While you copy the lines below, skip the pictures and keep the rest exact.

===== GIVEN DATA

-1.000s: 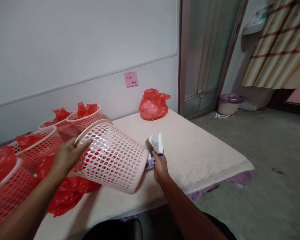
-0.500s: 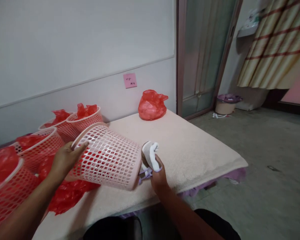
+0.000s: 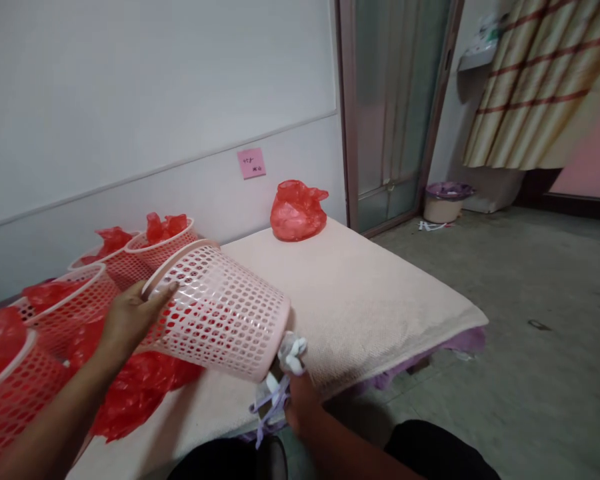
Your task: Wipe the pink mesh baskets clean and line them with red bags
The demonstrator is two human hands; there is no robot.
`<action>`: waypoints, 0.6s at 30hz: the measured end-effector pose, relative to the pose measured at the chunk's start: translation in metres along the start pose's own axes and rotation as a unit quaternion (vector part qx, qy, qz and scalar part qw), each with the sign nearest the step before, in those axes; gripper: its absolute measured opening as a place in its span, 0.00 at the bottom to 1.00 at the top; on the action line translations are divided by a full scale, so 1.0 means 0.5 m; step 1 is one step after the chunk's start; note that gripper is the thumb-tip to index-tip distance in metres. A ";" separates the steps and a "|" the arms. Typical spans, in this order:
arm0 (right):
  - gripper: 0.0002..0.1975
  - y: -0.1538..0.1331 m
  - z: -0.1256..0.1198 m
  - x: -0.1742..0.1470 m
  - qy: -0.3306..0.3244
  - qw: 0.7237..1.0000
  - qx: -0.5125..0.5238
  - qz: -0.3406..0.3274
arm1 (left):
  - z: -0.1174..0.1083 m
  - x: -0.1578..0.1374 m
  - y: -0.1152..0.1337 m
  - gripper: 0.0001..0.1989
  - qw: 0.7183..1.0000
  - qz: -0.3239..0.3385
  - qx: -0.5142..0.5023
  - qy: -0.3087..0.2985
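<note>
My left hand grips the rim of a pink perforated plastic wastebasket, thumb on the outside. The basket lies tilted on its side, its bottom facing right. Against that bottom edge my right hand is closed round a bunched white-and-grey cloth with purple strings hanging down. Most of the cloth is hidden by the hand and the basket. Beneath the basket's mouth lies a crumpled red plastic bag on the cream bed cover.
Several pink baskets with red bags in them stand at the left along the wall. A filled red bag sits at the far end of the bed. A pink note is stuck on the wall. A small bin stands by the glass door.
My right hand has moved down and slightly left with the cloth, now along the lower part of the basket's bottom edge. The left hand keeps its grip. The camera view has shifted slightly.
</note>
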State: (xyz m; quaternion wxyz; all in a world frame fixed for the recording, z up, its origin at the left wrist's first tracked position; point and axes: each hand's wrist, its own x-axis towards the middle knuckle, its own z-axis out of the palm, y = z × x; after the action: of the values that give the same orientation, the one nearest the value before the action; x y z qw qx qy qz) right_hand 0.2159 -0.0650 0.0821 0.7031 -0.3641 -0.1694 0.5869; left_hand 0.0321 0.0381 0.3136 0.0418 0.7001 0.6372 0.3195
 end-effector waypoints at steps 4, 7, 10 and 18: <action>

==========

◆ THE COMPLETED TASK
-1.000s: 
-0.500s: 
+0.000s: 
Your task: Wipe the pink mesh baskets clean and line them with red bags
The demonstrator is two human hands; there is no robot.
`<action>`: waypoints, 0.6s at 30hz: the measured end-effector pose, relative to the pose measured at the chunk's start: translation in metres along the start pose's own axes and rotation as a unit quaternion (vector part qx, qy, qz and scalar part qw), each with the sign nearest the step before, in those axes; gripper: its absolute measured opening as a place in its span, 0.00 at the bottom to 1.00 at the top; on the action line translations are divided by a full scale, so 1.0 means 0.5 m; step 1 is one step after the chunk's start; note that gripper is the thumb-tip to index-tip distance in metres. A ";" separates the steps and a "|" the arms. Typical spans, in this order:
arm0 (right):
  - gripper: 0.0002..0.1975
  - y: -0.1538..0.1331 m
  - z: -0.1256..0.1198 m
  - x: -0.1742..0.1470 m
  - qy: -0.3306..0.3244
  - qw: 0.7237..1.0000
  - qx: -0.5125..0.5238
  - qz: -0.3406..0.3274
arm1 (left):
  - z: -0.1174..0.1083 m
  - x: -0.1578..0.1374 m
  - y: -0.1152..0.1337 m
  - gripper: 0.0001..0.1989
  - qw: 0.7183..1.0000
  - qz: -0.3239..0.3385
  - qx: -0.5142..0.5023
  - qy: -0.3087..0.2985
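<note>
My left hand grips the rim of a pink perforated plastic wastebasket, thumb on the outside. The basket lies tilted on its side, its bottom facing right. Against that bottom edge my right hand is closed round a bunched white-and-grey cloth with purple strings hanging down. Most of the cloth is hidden by the hand and the basket. Beneath the basket's mouth lies a crumpled red plastic bag on the cream bed cover.
Several pink baskets with red bags in them stand at the left along the wall. A filled red bag sits at the far end of the bed. A pink note is stuck on the wall. A small bin stands by the glass door.
My right hand has moved down and slightly left with the cloth, now along the lower part of the basket's bottom edge. The left hand keeps its grip. The camera view has shifted slightly.
</note>
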State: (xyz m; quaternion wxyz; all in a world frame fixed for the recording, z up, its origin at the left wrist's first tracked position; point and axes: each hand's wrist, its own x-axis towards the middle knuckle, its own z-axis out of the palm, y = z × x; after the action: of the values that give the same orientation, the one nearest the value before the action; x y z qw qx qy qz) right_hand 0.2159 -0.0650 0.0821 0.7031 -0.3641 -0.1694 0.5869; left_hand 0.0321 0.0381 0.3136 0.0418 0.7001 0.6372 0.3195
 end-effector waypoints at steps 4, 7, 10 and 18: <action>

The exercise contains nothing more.